L’ansia nell’animo: l’anima dell’ansia. 5.
Comportamenti compensatori
Quando l’ansia è intensa e si è perduto il collegamento con ciò che l’ha generata, quando cioè l’incapacità di rispondere alle aspettative altrui, la rimozione dei bisogni o il salto in un tempo non presente, sono di grande portata emotiva, allora si manifestano solitamente dei comportamenti compensatori . Intendo cioè delle modalità comportamentali, un modo di agire, delle azioni, che vengono messe in atto in modo compulsivo, eccessivo e senza possibilità di scelta, definendo così un atteggiamento generalizzato verso la vita e verso le persone. Queste modalità hanno lo scopo di sostituire un comportamento più adeguato, come ad esempio: chiarire una relazione, prendere ciò di cui abbiamo bisogno o vivere nel presente.
Per la loro natura sostitutiva, i comportamenti compensatori risultano dunque essere inefficaci , difficilmente ci permettono di raggiungere una vera soddisfazione, sono spesso inopportuni ed eccessivi, danno luogo a pregiudizi, atteggiamenti radicali ed eccessivi, alla tendenza a moralizzare gli altri; sono cioè il ‘piano B’ che ci consente di raggiungere almeno una soddisfazione sostitutiva . Ciò che è importante capire al riguardo, è che questi comportamenti hanno un carattere ossessivo, cioè non lasciano spazio alla libertà e all’autodeterminazione delle persone: ci sentiamo costretti ad agire in quel modo o non siamo in grado di agire diversamente.
Ciò che invece sarebbe opportuno sarebbe avere la possibilità e la libertà di valutare le condizioni di realtà esistenti in modo da poter agire in modo appropriato alla situazione e agli obiettivi che ci siamo prefissati.

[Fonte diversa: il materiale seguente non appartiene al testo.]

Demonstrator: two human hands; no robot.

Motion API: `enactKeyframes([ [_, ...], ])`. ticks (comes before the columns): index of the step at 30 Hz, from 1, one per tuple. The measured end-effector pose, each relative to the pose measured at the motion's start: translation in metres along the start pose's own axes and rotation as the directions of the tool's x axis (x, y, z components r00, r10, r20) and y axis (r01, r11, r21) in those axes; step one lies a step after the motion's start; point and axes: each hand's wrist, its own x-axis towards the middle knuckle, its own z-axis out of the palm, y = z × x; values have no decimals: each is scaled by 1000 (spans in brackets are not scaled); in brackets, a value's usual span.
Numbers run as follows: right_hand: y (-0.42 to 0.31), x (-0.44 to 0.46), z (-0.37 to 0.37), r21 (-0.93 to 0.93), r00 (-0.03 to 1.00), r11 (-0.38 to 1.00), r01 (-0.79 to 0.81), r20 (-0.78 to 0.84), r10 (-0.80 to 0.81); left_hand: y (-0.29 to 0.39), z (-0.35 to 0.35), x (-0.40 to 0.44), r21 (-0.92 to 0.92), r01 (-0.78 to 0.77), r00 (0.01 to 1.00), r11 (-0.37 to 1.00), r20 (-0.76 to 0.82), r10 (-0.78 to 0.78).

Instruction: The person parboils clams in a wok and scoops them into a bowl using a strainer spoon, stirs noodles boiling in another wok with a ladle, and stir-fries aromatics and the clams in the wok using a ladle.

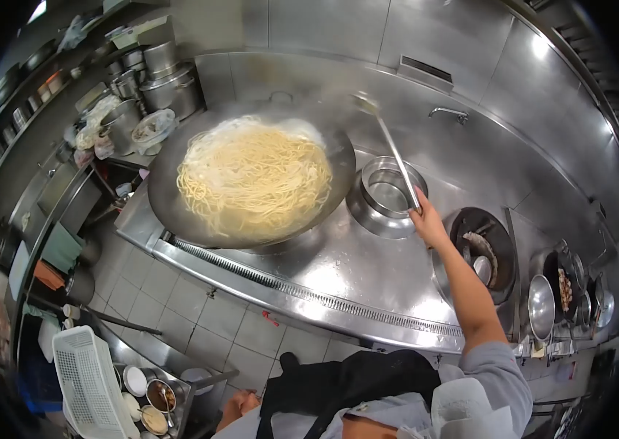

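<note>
While noodles (pixel 258 175) and foam (pixel 303 130) share the wok (pixel 166 192), the right fingers (pixel 418 213) grip a utensil (pixel 394 153); the left fingers (pixel 249 400) I cannot judge.

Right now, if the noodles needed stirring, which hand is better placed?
Probably the right hand: it holds the long-handled tool near the wok; the left hand is low beside the apron.

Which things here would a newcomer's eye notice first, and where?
The eye probably falls on the heap of pale yellow noodles in the wide, dark metal wok, left of centre. Next comes the long-handled metal tool in the person's right hand, seen across the round steel pot.
</note>
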Motion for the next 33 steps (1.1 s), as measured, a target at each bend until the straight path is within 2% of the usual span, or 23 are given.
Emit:
enactKeyframes([
  [1, 26, -1, 11, 49, 989, 988, -147, 11, 147, -53, 1, 25, -69, 262, 951, 963, 189, -246],
  [3, 77, -3, 29, -193, 973, 955, -226, -90, 212, -80, -10, 28, -89, 521, 811, 849, 360, -460],
  [4, 125, -4, 42, -211, 977, 958, -197, -126, 173, -95, -11, 29, -142, 608, 760, 781, 388, -521],
  [5, 158, -5, 54, -232, 977, 957, -174, -166, 137, -115, -9, 26, -257, 664, 736, 703, 388, -554],
  [6, 152, -4, 63, -227, 975, 957, -181, -169, 145, -138, -6, 23, -357, 692, 720, 627, 392, -572],
  [8, 141, -11, 67, -121, 915, 908, -402, -20, 403, -178, 0, 13, -492, 702, 709, 515, 419, -567],
  [9, 196, 5, 82, 4, 872, 879, -477, 131, 472, -164, -8, 5, -478, 724, 686, 497, 433, -585],
  [11, 166, 11, 67, 206, 695, 670, -713, 328, 639, -141, -18, -4, -427, 749, 663, 508, 449, -600],
  [12, 146, 4, 50, 197, 686, 664, -721, 334, 646, -132, -20, -3, -415, 753, 658, 511, 458, -599],
  [13, 132, -6, 37, 188, 679, 660, -727, 339, 651, -123, -21, 0, -407, 755, 656, 514, 465, -595],
  [15, 140, -27, 33, 34, 857, 857, -514, 74, 510, -104, -15, 18, -387, 754, 656, 530, 488, -576],
  [16, 118, -43, 17, 152, 864, 851, -503, 58, 500, -94, -9, 32, -372, 758, 650, 536, 506, -567],
  [17, 149, -51, 18, 473, 815, 672, -569, 214, 539, -80, -4, 49, -352, 758, 645, 548, 525, -555],
  [19, 135, -105, 24, 221, 837, 816, -535, 9, 547, -53, 15, 86, -283, 759, 626, 587, 567, -535],
  [20, 162, -122, 47, -196, 908, 897, -397, -230, 351, -36, 26, 101, -252, 758, 614, 601, 587, -528],
  [21, 143, -139, 24, -195, 895, 873, -447, -107, 434, -20, 40, 113, -224, 753, 606, 619, 602, -520],
  [22, 160, -153, 25, 77, 939, 940, -333, -66, 338, -6, 57, 118, -204, 749, 599, 630, 615, -513],
  [24, 145, -196, -14, 194, 977, 966, -170, -97, 191, 22, 96, 122, -177, 749, 581, 639, 640, -504],
  [25, 135, -226, -51, 187, 971, 966, -179, -124, 204, 34, 118, 121, -168, 748, 573, 642, 652, -496],
  [27, 109, -295, -129, 613, 947, 736, -287, 67, 314, 59, 162, 114, -155, 753, 553, 639, 674, -489],
  [28, 110, -330, -163, 610, 944, 738, -288, 51, 327, 71, 186, 109, -148, 758, 540, 635, 688, -485],
  [30, 115, -403, -227, 875, 947, 426, -229, 100, 304, 88, 232, 97, -139, 775, 510, 617, 715, -479],
  [33, 115, -528, -300, 971, 917, 141, -194, 129, 377, 111, 292, 74, -121, 809, 451, 576, 756, -475],
])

C’è da dire che difficilmente le persone riescono ad essere completamente libere dalle costrizioni del vivere: non ho ancora conosciuto una persona, per quanto in gamba, che sia libera dall’ansia e da comportamenti compensatori, proprio perché entrambi sono tipici dell’essere umano e sono utili alla sopravvivenza: provate ad immaginare una persona totalmente libera nell’espressione di sé… probabilmente se mai ne è esistita una adesso sarà sicuramente ricoverata in qualche istituto con qualche brutta diagnosi!!! Voglio dire che anche la compensazione, in una certa misura, è utile alla sopravvivenza, ma non lo è più quando riduce al minimo le nostre facoltà di valutazione ed azione autonoma, consapevole e autodeterminata. In questo caso diventa un problema e non più una risorsa.